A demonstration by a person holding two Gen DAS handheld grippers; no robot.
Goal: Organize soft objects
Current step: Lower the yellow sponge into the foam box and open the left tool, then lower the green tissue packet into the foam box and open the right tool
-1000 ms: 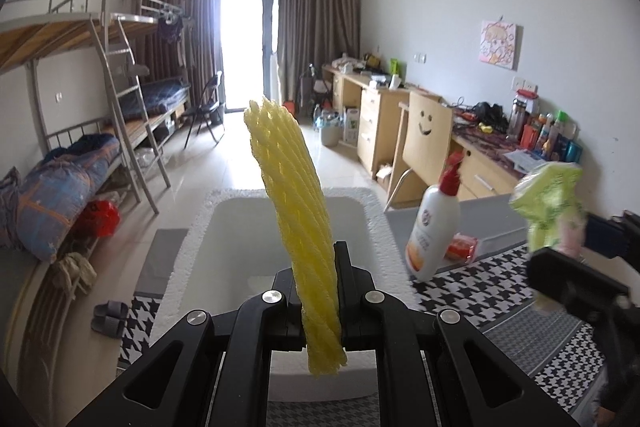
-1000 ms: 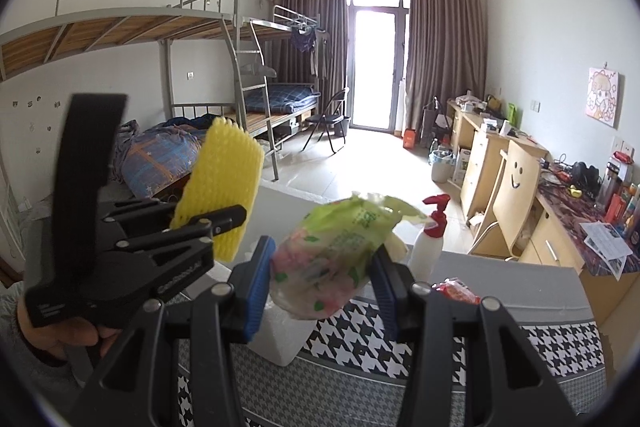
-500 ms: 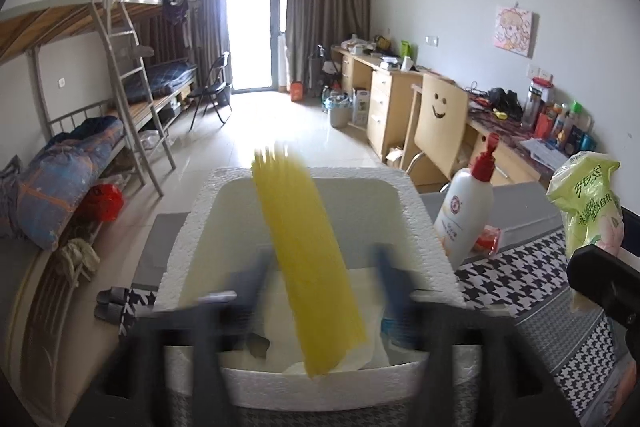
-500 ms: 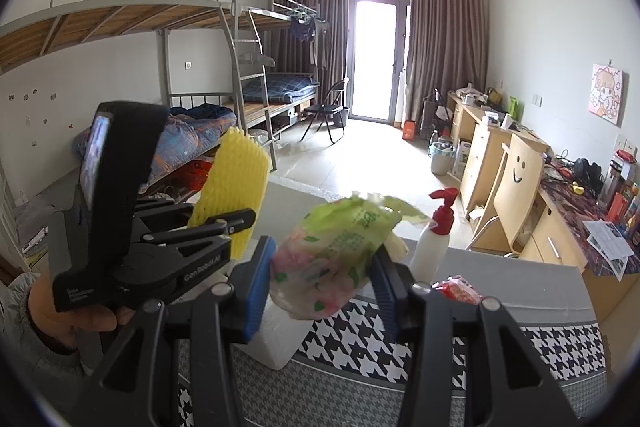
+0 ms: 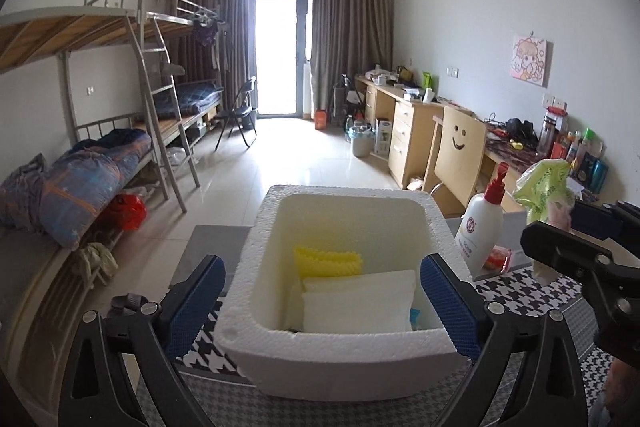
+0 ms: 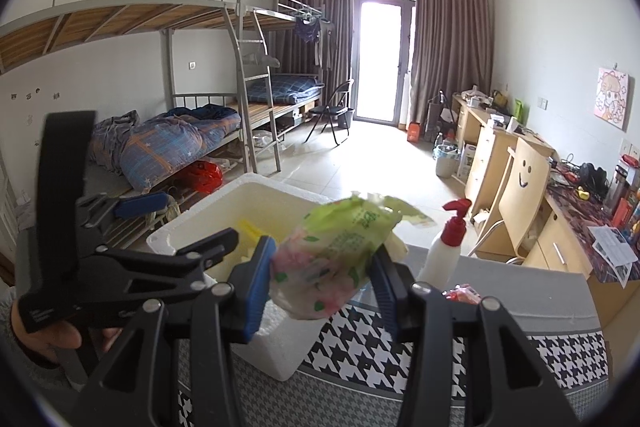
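Observation:
A white foam box (image 5: 256, 307) stands on the houndstooth table. Inside it lie the yellow foam net (image 5: 327, 261) and a white soft pack (image 5: 356, 301). My left gripper (image 5: 320, 303) is open and empty, its blue pads on either side of the box; it also shows in the right wrist view (image 6: 132, 223). My right gripper (image 6: 322, 277) is shut on a green and pink plastic bag (image 6: 336, 255) and holds it in the air to the right of the box (image 6: 192, 227). The bag also shows in the left wrist view (image 5: 546, 187).
A white pump bottle with a red top (image 5: 482, 227) stands right of the box, with a small red packet (image 5: 498, 259) beside it. Behind the table are a bunk bed (image 6: 160, 131), desks and a chair with a smiley face (image 5: 458, 147).
My left gripper has opened and let go of the yellow foam net, which now lies inside the foam box. The right gripper still holds the bag and has moved slightly nearer the box.

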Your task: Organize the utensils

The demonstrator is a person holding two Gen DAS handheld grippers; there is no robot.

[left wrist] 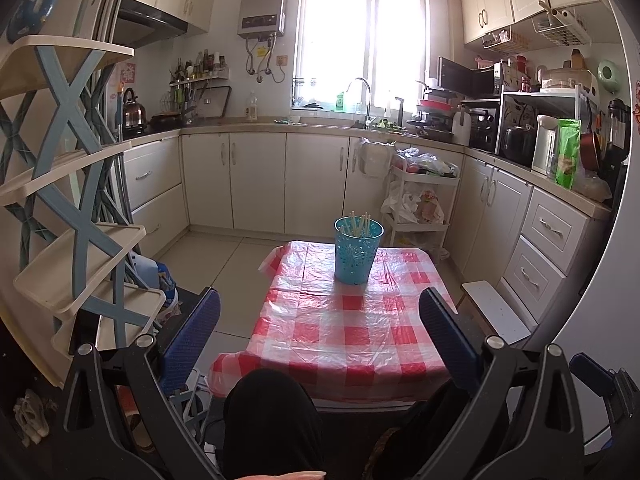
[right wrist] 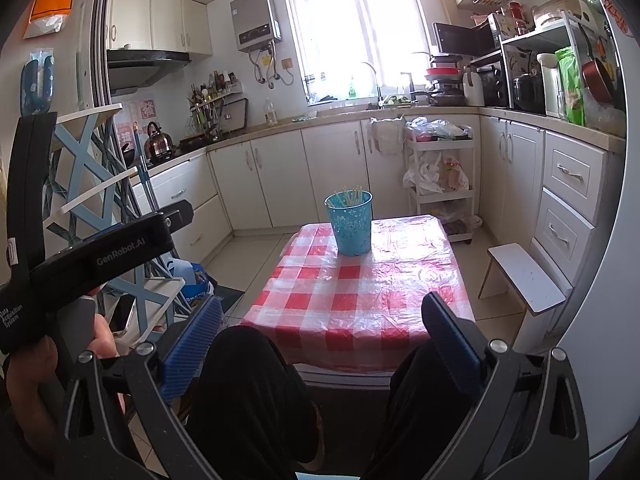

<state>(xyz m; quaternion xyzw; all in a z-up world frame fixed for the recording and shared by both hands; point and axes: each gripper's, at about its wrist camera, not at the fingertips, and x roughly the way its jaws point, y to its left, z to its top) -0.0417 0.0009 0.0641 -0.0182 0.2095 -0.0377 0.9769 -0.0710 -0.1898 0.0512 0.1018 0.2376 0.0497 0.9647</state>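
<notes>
A turquoise perforated cup stands at the far end of a small table with a red-and-white checked cloth. Several pale chopsticks stand upright in it. The cup, chopsticks and table also show in the right wrist view. My left gripper is open and empty, held back from the table's near edge. My right gripper is open and empty, also short of the near edge. The left gripper's body shows at the left of the right wrist view.
The person's black-clad knees are under the table's near edge. A blue-and-cream shelf rack stands at the left. A small white stool is at the right. A white trolley with bags stands behind the table. Kitchen cabinets line the walls.
</notes>
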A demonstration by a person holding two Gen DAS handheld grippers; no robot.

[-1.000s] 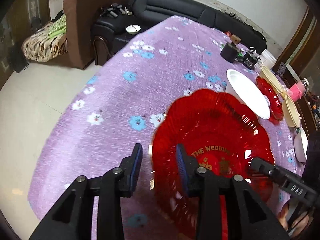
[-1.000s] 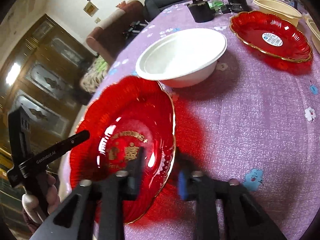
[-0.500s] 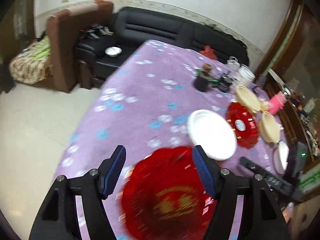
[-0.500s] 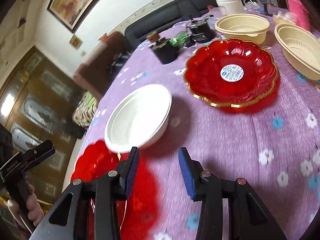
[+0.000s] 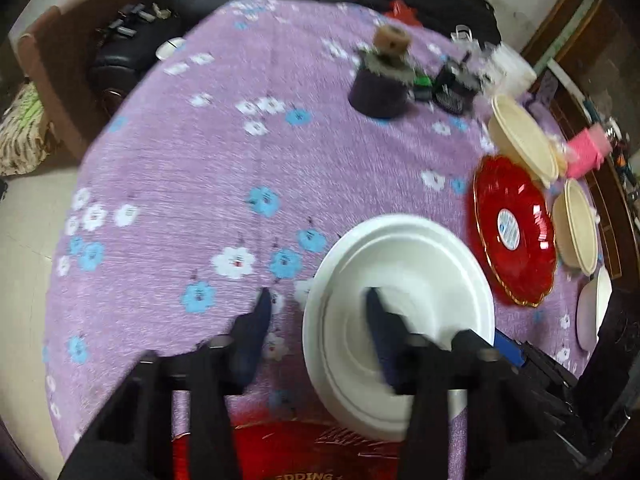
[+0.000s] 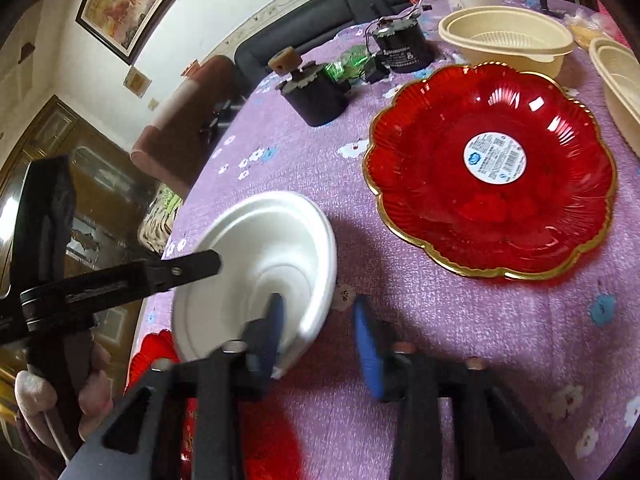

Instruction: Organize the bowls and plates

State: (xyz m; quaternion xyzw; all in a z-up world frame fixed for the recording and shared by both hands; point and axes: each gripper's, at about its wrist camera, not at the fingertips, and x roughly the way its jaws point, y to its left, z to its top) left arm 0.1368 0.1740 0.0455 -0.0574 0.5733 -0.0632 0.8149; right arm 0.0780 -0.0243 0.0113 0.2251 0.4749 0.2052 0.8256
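White bowl [image 6: 264, 264] rim sits between both parted tongs, left [image 5: 316, 312] and right [image 6: 318, 320], neither clamped.

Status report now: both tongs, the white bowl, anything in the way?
Left tongs open, straddling white bowl rim. Right tongs open over its near rim. Red plate beside it, apart; second red plate at near edge.

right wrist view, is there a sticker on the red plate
Yes, a round white barcode sticker sits at the centre of the red plate.
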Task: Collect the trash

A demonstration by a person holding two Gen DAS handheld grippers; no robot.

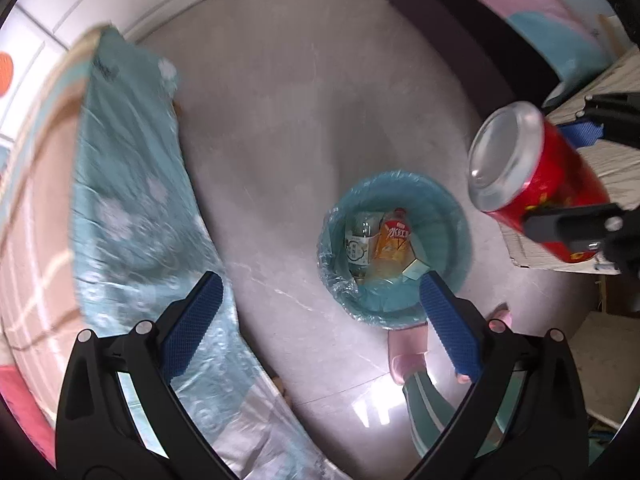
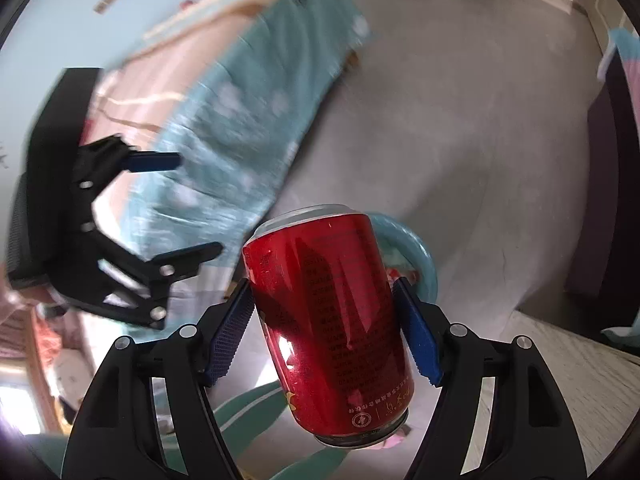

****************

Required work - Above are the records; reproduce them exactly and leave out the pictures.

Result of this task -
A demonstration by a person holding two Gen DAS handheld grippers; no robot.
Goal: Organize soft objects
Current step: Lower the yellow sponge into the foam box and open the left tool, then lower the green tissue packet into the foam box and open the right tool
-1000 ms: 
-1000 ms: 
-500 ms: 
-500 ms: 
+0 ms: 
+0 ms: 
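Observation:
A white foam box (image 5: 256, 307) stands on the houndstooth table. Inside it lie the yellow foam net (image 5: 327, 261) and a white soft pack (image 5: 356, 301). My left gripper (image 5: 320, 303) is open and empty, its blue pads on either side of the box; it also shows in the right wrist view (image 6: 132, 223). My right gripper (image 6: 322, 277) is shut on a green and pink plastic bag (image 6: 336, 255) and holds it in the air to the right of the box (image 6: 192, 227). The bag also shows in the left wrist view (image 5: 546, 187).
A white pump bottle with a red top (image 5: 482, 227) stands right of the box, with a small red packet (image 5: 498, 259) beside it. Behind the table are a bunk bed (image 6: 160, 131), desks and a chair with a smiley face (image 5: 458, 147).
My left gripper has opened and let go of the yellow foam net, which now lies inside the foam box. The right gripper still holds the bag and has moved slightly nearer the box.
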
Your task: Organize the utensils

The demonstrator is a person holding two Gen DAS handheld grippers; there is no robot.

[left wrist] 
[right wrist] 

<state>(xyz m; quaternion xyzw; all in a z-up world frame fixed for the recording and shared by both hands; point and axes: each gripper's, at about its wrist camera, not at the fingertips, and x roughly the way its jaws point, y to its left, z to its top) -0.0417 0.0009 0.0641 -0.0182 0.2095 -0.0377 0.9769 -0.0710 -0.1898 0.0512 0.1018 0.2376 0.0497 0.9647</state>
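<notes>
A turquoise perforated cup stands at the far end of a small table with a red-and-white checked cloth. Several pale chopsticks stand upright in it. The cup, chopsticks and table also show in the right wrist view. My left gripper is open and empty, held back from the table's near edge. My right gripper is open and empty, also short of the near edge. The left gripper's body shows at the left of the right wrist view.
The person's black-clad knees are under the table's near edge. A blue-and-cream shelf rack stands at the left. A small white stool is at the right. A white trolley with bags stands behind the table. Kitchen cabinets line the walls.
</notes>
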A demonstration by a person holding two Gen DAS handheld grippers; no robot.

[-1.000s] 
[-1.000s] 
[-0.500s] 
[-0.500s] 
[+0.000s] 
[+0.000s] 

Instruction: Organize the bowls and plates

State: (xyz m; quaternion xyzw; all in a z-up world frame fixed for the recording and shared by both hands; point and axes: each gripper's, at about its wrist camera, not at the fingertips, and x roughly the way its jaws point, y to its left, z to its top) left arm 0.1368 0.1740 0.0455 -0.0574 0.5733 -0.0632 0.8149; right arm 0.0780 -0.0243 0.0113 0.2251 0.4749 0.2052 0.8256
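White bowl [image 6: 264, 264] rim sits between both parted tongs, left [image 5: 316, 312] and right [image 6: 318, 320], neither clamped.

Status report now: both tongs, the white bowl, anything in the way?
Left tongs open, straddling white bowl rim. Right tongs open over its near rim. Red plate beside it, apart; second red plate at near edge.

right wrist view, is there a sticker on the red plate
Yes, a round white barcode sticker sits at the centre of the red plate.
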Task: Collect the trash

A demonstration by a person holding two Gen DAS handheld grippers; no robot.

This answer is complete as it stands.